(Supplied material)

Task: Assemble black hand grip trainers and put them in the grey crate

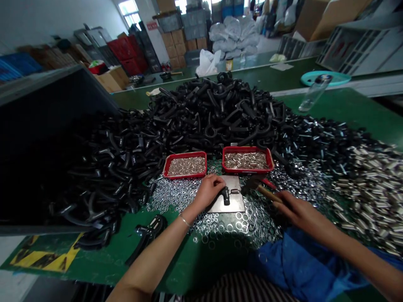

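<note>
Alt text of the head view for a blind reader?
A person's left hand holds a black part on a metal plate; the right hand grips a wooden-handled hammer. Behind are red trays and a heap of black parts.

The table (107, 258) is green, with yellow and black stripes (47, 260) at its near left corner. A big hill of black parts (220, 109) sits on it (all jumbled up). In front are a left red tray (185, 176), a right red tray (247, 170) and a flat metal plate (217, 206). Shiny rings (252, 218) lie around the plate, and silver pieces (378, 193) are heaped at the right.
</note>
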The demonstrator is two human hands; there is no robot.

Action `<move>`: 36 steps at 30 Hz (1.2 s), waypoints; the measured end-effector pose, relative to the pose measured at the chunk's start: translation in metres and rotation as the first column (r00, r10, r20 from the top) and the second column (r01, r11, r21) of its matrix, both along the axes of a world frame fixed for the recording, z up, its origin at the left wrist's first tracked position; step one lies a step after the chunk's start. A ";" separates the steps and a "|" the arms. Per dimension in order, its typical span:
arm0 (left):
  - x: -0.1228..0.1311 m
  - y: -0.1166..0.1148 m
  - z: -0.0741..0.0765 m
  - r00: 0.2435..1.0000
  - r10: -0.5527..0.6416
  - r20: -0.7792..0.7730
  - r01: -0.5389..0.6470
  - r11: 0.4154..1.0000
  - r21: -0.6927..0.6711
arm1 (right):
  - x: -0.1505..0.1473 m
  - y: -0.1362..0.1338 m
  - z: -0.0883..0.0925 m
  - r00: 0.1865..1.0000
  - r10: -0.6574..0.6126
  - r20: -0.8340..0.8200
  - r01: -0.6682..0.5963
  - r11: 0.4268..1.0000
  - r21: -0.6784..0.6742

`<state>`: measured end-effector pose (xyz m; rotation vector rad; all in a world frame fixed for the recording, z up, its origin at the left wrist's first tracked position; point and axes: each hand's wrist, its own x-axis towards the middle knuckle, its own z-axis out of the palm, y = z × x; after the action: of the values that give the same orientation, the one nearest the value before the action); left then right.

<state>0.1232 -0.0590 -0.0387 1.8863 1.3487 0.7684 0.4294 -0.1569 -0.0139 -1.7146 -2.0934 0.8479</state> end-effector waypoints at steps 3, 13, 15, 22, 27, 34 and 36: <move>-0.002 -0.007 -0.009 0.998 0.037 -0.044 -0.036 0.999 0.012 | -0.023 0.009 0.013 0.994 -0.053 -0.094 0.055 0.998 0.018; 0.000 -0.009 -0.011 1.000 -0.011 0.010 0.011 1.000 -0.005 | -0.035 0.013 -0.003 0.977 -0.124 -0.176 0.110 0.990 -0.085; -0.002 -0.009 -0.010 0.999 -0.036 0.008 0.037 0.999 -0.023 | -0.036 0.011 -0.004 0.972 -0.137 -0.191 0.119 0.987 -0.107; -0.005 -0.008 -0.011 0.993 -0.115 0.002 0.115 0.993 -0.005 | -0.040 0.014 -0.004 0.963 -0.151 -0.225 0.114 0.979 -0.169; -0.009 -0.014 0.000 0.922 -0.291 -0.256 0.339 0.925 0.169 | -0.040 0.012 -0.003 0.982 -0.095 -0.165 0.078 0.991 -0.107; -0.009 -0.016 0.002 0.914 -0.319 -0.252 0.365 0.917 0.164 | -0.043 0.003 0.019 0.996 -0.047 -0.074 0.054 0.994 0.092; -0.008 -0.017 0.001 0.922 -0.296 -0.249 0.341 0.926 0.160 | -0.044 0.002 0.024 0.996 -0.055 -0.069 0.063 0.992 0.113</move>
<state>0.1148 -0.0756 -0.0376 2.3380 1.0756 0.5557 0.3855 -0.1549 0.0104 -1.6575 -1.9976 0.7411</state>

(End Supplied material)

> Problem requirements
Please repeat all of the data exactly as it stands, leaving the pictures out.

> Finished task
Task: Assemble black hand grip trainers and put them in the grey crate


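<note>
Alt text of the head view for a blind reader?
A person's left hand holds a black part on a metal plate; the right hand grips a wooden-handled hammer. Behind are red trays and a heap of black parts.

The table (107, 258) is green, with yellow and black stripes (47, 260) at its near left corner. A big hill of black parts (220, 109) sits on it (all jumbled up). In front are a left red tray (185, 176), a right red tray (247, 170) and a flat metal plate (217, 206). Shiny rings (252, 218) lie around the plate, and silver pieces (378, 193) are heaped at the right.
</note>
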The demonstrator is two human hands; there is no robot.

Action `<move>`: 36 steps at 30 Hz (1.2 s), waypoints; the measured end-effector pose, relative to the pose measured at the chunk's start: translation in metres and rotation as the first column (r00, r10, r20 from the top) and the second column (r01, r11, r21) of its matrix, both along the axes of a world frame fixed for the recording, z up, its origin at the left wrist's first tracked position; step one lies a step after the chunk's start. A ";" separates the steps and a "|" the arms. Per dimension in order, its typical span:
arm0 (left):
  - x: -0.1228..0.1311 m
  - y: -0.1166..0.1148 m
  - z: -0.0741..0.0765 m
  - r00: 0.2435..1.0000
  - r10: -0.5527..0.6416
  - r20: -0.7792..0.7730
  - r01: -0.5389..0.6470
  - r11: 0.4154..1.0000
  - r21: -0.6927..0.6711
arm1 (right):
  - x: -0.1505..0.1473 m
  - y: -0.1362..0.1338 m
  - z: -0.0883..0.0925 m
  - r00: 0.1865..1.0000
  - r10: -0.6574..0.6126
  - r20: -0.8340..0.8200
  - r01: -0.6682..0.5963
  - r11: 0.4268..1.0000
  - r21: -0.6784..0.6742

`<state>`: measured end-effector pose (xyz m; rotation vector rad; all in a world frame fixed for the recording, z up, its origin at the left wrist's first tracked position; point and axes: each hand's wrist, its own x-axis towards the middle knuckle, its own z-axis out of the palm, y = z × x; after the action: of the values that give the same orientation, the one nearest the value before the action); left then right.

<state>0.1232 -0.0590 -0.0387 1.8863 1.3487 0.7684 0.4294 -0.1569 -0.0139 -1.7146 -2.0934 0.8479</state> end-effector waypoints at steps 3, 13, 15, 22, 27, 34 and 36: <move>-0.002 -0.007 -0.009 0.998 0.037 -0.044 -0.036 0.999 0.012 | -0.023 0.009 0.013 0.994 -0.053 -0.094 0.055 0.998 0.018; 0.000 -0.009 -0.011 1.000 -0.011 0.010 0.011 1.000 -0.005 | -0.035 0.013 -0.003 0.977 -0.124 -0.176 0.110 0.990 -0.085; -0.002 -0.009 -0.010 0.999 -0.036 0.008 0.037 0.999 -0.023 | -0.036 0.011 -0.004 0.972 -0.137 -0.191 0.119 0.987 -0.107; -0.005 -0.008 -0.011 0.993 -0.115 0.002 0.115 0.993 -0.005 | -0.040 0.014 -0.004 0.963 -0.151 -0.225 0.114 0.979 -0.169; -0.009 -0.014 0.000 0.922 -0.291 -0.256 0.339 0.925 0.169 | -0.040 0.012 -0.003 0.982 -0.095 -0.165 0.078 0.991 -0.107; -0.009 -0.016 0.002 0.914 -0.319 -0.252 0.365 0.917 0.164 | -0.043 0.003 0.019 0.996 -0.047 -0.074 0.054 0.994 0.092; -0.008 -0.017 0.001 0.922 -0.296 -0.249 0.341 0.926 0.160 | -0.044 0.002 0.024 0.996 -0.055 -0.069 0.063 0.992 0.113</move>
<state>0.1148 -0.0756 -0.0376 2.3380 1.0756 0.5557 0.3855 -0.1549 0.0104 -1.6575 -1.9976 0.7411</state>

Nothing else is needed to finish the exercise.